TO DO ▸ Scan the records beneath this line for the line holding "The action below" and the line holding "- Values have", then transcribe exactly those two and all lines between.

*** DATA LISTING

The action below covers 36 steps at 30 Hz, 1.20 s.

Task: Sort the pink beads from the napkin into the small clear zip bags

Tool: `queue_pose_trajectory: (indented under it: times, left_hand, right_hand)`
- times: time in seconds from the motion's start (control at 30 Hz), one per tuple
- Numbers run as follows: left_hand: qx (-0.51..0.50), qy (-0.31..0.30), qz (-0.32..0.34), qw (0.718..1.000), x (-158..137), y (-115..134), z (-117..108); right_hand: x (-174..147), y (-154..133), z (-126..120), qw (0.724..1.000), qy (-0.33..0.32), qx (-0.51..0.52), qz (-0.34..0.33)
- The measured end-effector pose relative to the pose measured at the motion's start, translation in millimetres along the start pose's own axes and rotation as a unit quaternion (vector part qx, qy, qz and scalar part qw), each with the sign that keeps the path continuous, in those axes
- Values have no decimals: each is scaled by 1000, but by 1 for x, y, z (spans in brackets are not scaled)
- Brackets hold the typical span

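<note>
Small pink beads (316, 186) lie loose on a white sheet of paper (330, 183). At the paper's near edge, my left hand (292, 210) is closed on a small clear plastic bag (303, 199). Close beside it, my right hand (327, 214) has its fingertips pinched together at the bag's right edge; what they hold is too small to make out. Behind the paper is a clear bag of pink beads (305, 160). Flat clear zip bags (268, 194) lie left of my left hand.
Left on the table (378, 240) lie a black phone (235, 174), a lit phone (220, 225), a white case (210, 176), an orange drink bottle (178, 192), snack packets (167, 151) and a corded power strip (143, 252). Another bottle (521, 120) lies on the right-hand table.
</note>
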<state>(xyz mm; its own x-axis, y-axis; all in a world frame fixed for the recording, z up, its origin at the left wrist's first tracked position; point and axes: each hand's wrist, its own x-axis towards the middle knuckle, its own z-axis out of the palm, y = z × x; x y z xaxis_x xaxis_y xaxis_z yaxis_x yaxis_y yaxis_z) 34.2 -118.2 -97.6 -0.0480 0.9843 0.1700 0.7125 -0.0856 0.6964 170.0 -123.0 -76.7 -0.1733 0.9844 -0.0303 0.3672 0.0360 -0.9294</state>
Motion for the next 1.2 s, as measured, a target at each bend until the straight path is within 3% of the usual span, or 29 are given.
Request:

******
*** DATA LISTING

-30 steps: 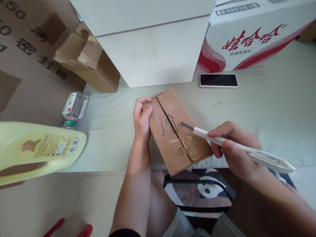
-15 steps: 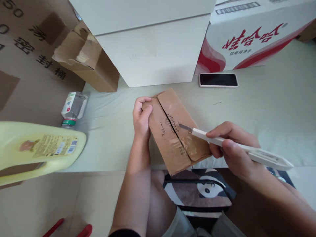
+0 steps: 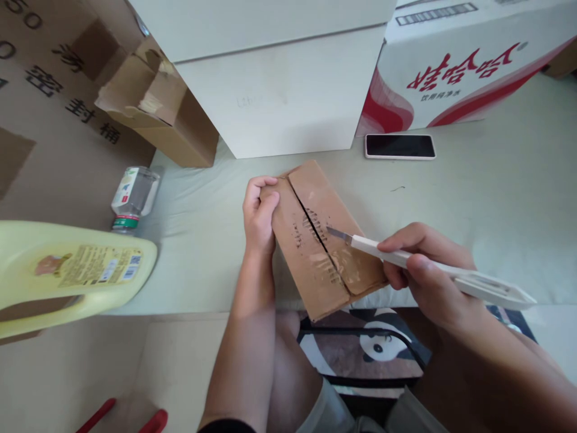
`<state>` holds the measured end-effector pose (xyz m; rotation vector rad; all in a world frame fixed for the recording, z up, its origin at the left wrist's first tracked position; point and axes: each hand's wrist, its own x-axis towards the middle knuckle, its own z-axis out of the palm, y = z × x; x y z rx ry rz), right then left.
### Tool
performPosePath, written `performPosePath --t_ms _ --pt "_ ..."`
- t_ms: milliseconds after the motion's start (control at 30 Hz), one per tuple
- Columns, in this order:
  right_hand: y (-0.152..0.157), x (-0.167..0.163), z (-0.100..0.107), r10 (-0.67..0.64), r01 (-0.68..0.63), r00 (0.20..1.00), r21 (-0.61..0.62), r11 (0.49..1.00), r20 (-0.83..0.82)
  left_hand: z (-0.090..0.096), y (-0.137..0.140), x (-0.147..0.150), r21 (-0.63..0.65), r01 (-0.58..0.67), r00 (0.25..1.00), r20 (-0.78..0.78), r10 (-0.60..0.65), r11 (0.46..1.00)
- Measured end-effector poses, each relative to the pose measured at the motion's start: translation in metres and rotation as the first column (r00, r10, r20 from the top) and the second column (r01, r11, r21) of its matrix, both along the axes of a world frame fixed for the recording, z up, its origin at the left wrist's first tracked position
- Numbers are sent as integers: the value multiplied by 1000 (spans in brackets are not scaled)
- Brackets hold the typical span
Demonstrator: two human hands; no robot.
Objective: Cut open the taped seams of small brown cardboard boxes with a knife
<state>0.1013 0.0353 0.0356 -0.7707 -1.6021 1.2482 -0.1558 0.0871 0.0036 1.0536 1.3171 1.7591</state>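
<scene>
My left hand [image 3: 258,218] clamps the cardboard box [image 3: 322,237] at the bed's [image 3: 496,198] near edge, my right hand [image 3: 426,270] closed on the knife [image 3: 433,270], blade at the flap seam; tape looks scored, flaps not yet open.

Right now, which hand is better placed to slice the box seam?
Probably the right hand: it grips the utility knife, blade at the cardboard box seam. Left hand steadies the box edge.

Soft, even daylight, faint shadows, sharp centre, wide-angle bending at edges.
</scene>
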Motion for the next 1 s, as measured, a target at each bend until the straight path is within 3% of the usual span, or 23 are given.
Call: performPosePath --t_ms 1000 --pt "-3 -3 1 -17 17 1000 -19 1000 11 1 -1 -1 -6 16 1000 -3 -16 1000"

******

RESPONSE FOR THIS EXERCISE ▸
The action below covers 36 steps at 30 Hz, 1.20 s.

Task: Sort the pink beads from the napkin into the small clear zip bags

Tool: `queue_pose_trajectory: (indented under it: times, left_hand, right_hand)`
- times: time in seconds from the motion's start (control at 30 Hz), one per tuple
- Numbers run as follows: left_hand: qx (-0.51..0.50), qy (-0.31..0.30), qz (-0.32..0.34), qw (0.718..1.000), x (-158..137), y (-115..134), z (-117..108); right_hand: x (-174..147), y (-154..133), z (-126..120), qw (0.724..1.000), qy (-0.33..0.32), qx (-0.51..0.52), qz (-0.34..0.33)
- The measured end-effector pose relative to the pose measured at the motion's start, translation in millimetres along the start pose's own axes and rotation as a unit quaternion (vector part qx, qy, qz and scalar part qw), each with the sign that keeps the path continuous, in those axes
- Values have no decimals: each is scaled by 1000, but by 1 for x, y, z (spans in brackets are not scaled)

That finishes the answer to the exercise.